From everything I observed, along with the fact that I was planning to refill the CO2 tank soon this looks like an end of tank dump that killed my fish. I'm a bit concerned though since I had read that a dual stage regulator was unlikely to experience EOTD which is why I specifically looked for a dual-stage. Was I wrong in thinking that? 

I've disconnected the CO2 tank and haven't refilled it yet since I'm paranoid about some other malfunction having caused the dump although there isn't any visible damage and nothing has happened that would have been likely to cause damage.

Any suggestions for testing that my regulator is operating safely before resuming use on my aquarium? Is there anything else I should check? 

P.S. Unfortunately I was worried about byproducts from the dead fish in the water and did an immediate water change without thinking to take and test/save some water samples first.


----------



## kevmo911 (Sep 24, 2010)

As for checking for proper function, refill the cylinder, hook it up, and watch closely for a few days. The CO2Art regs are pretty new, so there just isn't any long-term reliability data available about them. But unless you have a massive tank, there's no way a cylinder will go from 800 to 0 in two days with a normally functioning regulator. Are you sure it was only a couple days from 800 to zero? It's possible that the needle valve was accidentally opened wide, and it's possible the relief valve on the reg blew out. Catastrophic regulator failure might be a possibility, but pretty unlikely. Send a PM to CO2Art (the member) and see what he says.

If you have the time, read up on Bettatail's leak test, and follow instructions.
http://www.plantedtank.net/forums/9-equipment/137245-complete-leak-check-co2-pressurized-system.html


----------



## jeffkrol (Jun 5, 2013)

First, and forgive me for asking, you are sure it is a dual stage reg not just dual gauge..

Second pressure could go from 800 to zero in a short time since the pressure stays stable till all the liquid CO2 is gone. The tank volume is then the only volume of gas left.
That said when mine drops it takes days to go from 600psi to like 300psi but I "dribble" CO2, probably way below most people.

It is relatively uncommon (seems arguable) to get EOTD even w/ a single stage and should be almost impossible w/ a dual stage..



> That is why CO2 tank pressure is constant (at a given temperature) until it's almost empty (i.e., no liquid is left), and then falls off rapidly as the remaining residual gas is quickly used up.


co2 tank care

Sooo if your tank went from 800 to zero in a few days you ewere for whatever reason, discharging a lot of CO2...


----------



## iceburg (Jan 30, 2015)

Thank you both for for your responses.

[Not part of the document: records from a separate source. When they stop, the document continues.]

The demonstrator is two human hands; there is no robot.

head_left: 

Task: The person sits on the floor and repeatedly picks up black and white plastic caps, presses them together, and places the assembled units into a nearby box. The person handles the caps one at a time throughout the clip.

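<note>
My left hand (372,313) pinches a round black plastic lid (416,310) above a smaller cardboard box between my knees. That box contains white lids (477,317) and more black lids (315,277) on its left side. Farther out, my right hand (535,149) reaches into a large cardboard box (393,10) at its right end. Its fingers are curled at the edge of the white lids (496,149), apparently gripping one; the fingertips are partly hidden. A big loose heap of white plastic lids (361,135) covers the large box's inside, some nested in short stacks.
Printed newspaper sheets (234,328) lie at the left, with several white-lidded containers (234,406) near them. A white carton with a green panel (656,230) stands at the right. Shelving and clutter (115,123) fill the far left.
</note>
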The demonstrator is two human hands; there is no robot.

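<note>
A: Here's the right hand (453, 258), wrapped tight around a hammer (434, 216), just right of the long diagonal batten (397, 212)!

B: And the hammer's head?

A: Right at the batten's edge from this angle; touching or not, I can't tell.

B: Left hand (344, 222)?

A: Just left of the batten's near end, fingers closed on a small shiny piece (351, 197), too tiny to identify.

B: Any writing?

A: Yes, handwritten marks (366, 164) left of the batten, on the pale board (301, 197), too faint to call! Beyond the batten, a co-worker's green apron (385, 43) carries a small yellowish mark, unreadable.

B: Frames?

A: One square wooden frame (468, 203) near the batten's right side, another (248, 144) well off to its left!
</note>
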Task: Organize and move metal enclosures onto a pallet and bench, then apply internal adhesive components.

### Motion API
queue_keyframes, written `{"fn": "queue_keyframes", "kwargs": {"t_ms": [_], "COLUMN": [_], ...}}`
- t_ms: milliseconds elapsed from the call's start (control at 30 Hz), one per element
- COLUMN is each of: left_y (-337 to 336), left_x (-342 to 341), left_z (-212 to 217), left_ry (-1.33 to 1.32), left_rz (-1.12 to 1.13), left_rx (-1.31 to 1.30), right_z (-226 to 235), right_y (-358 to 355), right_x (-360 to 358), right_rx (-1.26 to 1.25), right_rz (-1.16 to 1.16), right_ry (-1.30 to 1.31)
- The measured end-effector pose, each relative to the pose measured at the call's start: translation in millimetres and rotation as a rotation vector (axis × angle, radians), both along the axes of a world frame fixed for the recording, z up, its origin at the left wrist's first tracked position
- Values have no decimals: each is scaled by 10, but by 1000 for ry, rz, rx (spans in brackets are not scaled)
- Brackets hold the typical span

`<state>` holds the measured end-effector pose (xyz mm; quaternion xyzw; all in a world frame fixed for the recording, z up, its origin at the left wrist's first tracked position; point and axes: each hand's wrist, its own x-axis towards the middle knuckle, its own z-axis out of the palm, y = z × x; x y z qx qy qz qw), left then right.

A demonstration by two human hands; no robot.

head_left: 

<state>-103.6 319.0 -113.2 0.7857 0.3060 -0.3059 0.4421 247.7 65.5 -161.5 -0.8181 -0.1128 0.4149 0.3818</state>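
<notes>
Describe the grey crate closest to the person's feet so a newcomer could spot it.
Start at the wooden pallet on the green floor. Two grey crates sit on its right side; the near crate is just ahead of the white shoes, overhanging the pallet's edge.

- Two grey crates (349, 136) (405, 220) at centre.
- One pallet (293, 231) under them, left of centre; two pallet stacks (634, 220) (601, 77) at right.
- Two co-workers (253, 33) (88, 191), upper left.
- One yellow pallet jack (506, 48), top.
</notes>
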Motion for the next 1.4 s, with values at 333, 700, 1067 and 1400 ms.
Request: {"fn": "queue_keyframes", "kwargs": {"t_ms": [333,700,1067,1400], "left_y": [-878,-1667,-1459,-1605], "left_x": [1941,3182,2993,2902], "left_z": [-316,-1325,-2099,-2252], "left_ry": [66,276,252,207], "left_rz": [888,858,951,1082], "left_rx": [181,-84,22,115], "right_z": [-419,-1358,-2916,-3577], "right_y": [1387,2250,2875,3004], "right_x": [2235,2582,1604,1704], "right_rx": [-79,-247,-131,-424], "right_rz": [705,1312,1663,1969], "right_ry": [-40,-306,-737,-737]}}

It's certainly possible that I misread the gauge when I read it as 800. I usually end up reading it from an awkward angle so I wouldn't be terribly surprised if I got it wrong. I also didn't record the date that I last checked it, but I know it was last week, so 1-5 days before the deaths. I agree that even if it was less than 800 it's still a lot to loose so fast, which is why I'm worried that something may be wrong.

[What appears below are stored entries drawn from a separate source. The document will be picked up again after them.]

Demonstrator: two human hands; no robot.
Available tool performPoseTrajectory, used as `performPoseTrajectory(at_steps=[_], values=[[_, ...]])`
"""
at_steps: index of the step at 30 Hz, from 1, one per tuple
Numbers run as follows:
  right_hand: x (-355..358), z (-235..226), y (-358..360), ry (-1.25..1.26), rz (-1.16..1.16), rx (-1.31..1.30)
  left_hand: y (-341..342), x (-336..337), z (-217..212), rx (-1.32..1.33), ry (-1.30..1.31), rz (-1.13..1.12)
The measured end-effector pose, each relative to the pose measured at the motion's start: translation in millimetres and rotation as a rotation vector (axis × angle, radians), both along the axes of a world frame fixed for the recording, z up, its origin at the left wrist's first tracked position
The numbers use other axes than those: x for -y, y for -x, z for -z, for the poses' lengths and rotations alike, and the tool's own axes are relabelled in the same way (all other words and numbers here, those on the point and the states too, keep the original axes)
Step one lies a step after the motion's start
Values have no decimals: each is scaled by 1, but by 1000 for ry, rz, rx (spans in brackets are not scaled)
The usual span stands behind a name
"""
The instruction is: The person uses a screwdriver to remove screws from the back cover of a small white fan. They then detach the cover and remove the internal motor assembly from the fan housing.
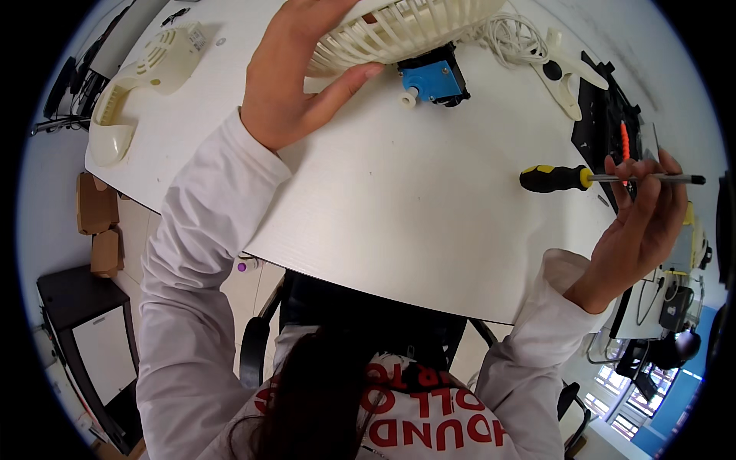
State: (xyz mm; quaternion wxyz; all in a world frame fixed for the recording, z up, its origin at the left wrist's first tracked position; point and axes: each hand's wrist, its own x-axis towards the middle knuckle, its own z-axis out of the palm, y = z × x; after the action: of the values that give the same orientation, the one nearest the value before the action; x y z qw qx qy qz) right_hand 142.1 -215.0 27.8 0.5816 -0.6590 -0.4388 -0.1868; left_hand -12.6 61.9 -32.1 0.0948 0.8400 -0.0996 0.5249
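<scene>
At the table's far edge is a cream slatted fan cage [399,34], cut off by the top of the picture. My left hand [295,80] grips its left end, thumb along the near side and the other fingers partly out of view. A blue and black motor [433,79] with a small white shaft piece sits against the cage's underside. Over the table's right side, my right hand [644,207] pinches a screwdriver [556,179] by its metal shaft. Its black and yellow handle points left and its tip points right.
A cream curved plastic housing [146,77] lies at the far left of the white table [383,207]. A coiled white cable [514,42], a cream pronged part [563,73] and a black tray [606,107] with an orange-red tool are at the far right.
</scene>
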Motion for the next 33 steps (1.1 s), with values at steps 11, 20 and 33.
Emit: performPoseTrajectory(at_steps=[11, 20, 33], values=[[-4, 5, -1, 28, -38, 6, -2, -5, 1, 22, -88, -29], [1, 41, -35, 97, -181, -250, 1, -4, -1, -3, -103, -65], [1, 53, -55, -31, -62, -607, 4, -2, -1, -24, -95, -89]])
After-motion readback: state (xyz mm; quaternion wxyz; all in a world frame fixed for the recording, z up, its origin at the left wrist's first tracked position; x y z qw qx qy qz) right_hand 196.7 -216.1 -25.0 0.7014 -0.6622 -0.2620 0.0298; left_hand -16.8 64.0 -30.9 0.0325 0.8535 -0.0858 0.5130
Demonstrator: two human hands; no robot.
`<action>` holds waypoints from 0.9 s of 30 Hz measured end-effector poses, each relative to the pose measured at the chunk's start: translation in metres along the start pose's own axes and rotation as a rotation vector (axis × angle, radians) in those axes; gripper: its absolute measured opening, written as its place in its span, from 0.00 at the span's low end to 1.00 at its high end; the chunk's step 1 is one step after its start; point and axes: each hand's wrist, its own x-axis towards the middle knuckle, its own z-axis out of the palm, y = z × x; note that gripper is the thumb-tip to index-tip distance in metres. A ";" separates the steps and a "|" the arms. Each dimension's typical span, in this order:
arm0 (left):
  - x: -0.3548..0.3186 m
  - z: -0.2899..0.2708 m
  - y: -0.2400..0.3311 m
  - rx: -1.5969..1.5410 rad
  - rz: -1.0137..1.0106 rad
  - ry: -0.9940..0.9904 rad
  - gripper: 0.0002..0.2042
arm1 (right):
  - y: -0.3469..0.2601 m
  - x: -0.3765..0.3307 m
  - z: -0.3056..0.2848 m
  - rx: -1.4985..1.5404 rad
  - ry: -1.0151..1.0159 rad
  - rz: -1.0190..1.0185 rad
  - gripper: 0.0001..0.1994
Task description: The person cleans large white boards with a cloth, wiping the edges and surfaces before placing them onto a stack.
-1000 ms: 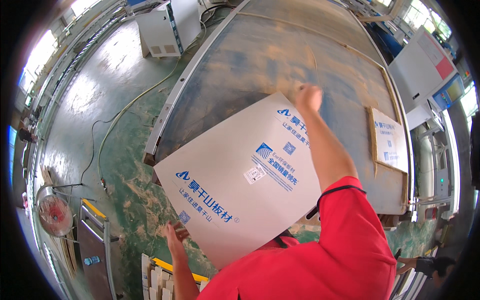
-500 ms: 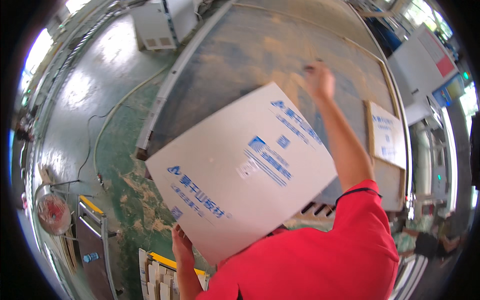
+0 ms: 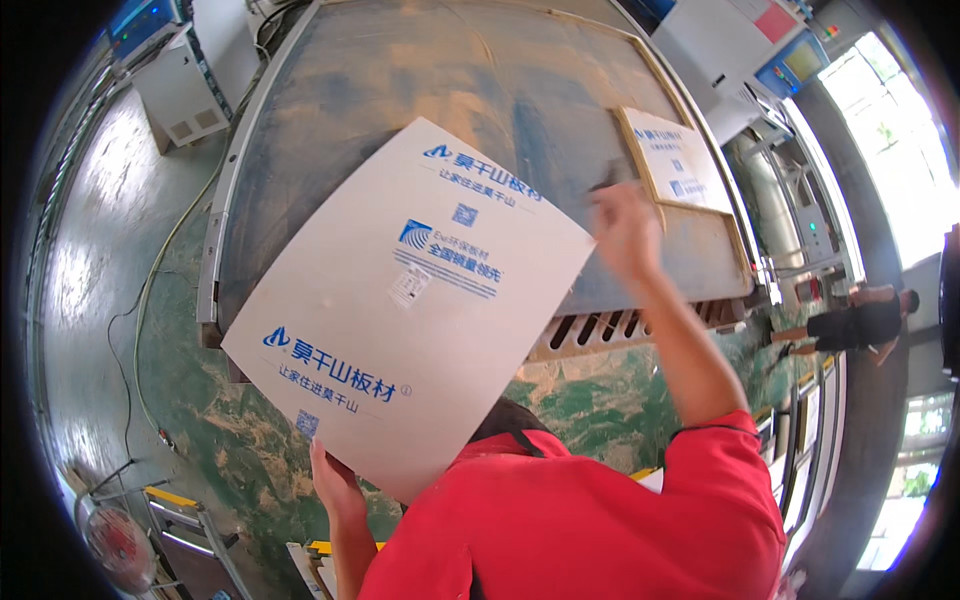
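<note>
A large white panel (image 3: 350,290) with blue print is held tilted in front of me, one corner pointing up over the machine table. My left hand (image 3: 338,485) grips its lower left edge, the fingers partly hidden by the panel. My right hand (image 3: 628,228) is raised close to the panel's right corner, over the table's near part. Its fingers are closed round a small dark object (image 3: 606,178), too blurred by motion to name. A smaller white board (image 3: 672,158) with blue print lies at the right of the table.
The wide dusty machine table (image 3: 400,75) has a raised wooden strip along its right side. A slotted edge (image 3: 600,328) faces me. A hose (image 3: 150,270) runs over the green floor at left. Cabinets (image 3: 185,90) stand behind. Another person (image 3: 865,315) is at far right.
The whole view has turned and shifted. My right hand has come back nearer to me, to the panel's right corner. The left hand still holds the panel.
</note>
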 end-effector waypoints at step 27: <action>-0.089 -0.029 -0.032 0.035 0.059 0.129 0.22 | 0.065 -0.131 -0.099 0.699 -0.081 0.240 0.04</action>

Thanks for the links. I'm reading over those and I'll check the needle valve and try the leak test when I get home. I imagine an open needle valve could let the gas out pretty fast. I'm thinking that if the problem is a leak though that most of the lost CO2 would have gone into the room rather than the tank. Am I wrong in thinking that?

Jeffkrol, that's fine that you asked whether it really is a two stage regulator. I double checked myself after this happened. I'm about as certain as a beginner who has never owned another regulator can be that it is dual stage. I specifically chose one that was listed as dual stage. It says dual stage on the box and the manual. It's configuration looks like pictures I have seen of dual stage regulators and is different from the single stage, two gauge regulators sold by the same company so I'm reasonably confident it's dual stage.


----------



## AlanLe (Jan 10, 2013)

Upload a picture of your reg.


-Alan


----------



## iceburg (Jan 30, 2015)

Here is a photo of my regulator.









Thanks

Sent from my Nexus 5 using Tapatalk


----------



## jeffkrol (Jun 5, 2013)

Well it is a new design:
Stupid tiny image.. 









Best to write to CO2 Art and see what they say..

http://www.plantedtank.net/forums/218-co2art-ltd/726889-dual-stage-not-dual-stage.html


----------



## WaterLife (Jul 1, 2015)

Here I will just tag @co2art so he can get notified about this thread.




Sucks to hear about this. 

I just bought the same regulator as in the link, but haven't used it yet (waiting on reactor still). Just to know, how long have you had this regulator in use? Is this the first time you let the co2 cylinder run this low (not sure how low, EOTD occurs)?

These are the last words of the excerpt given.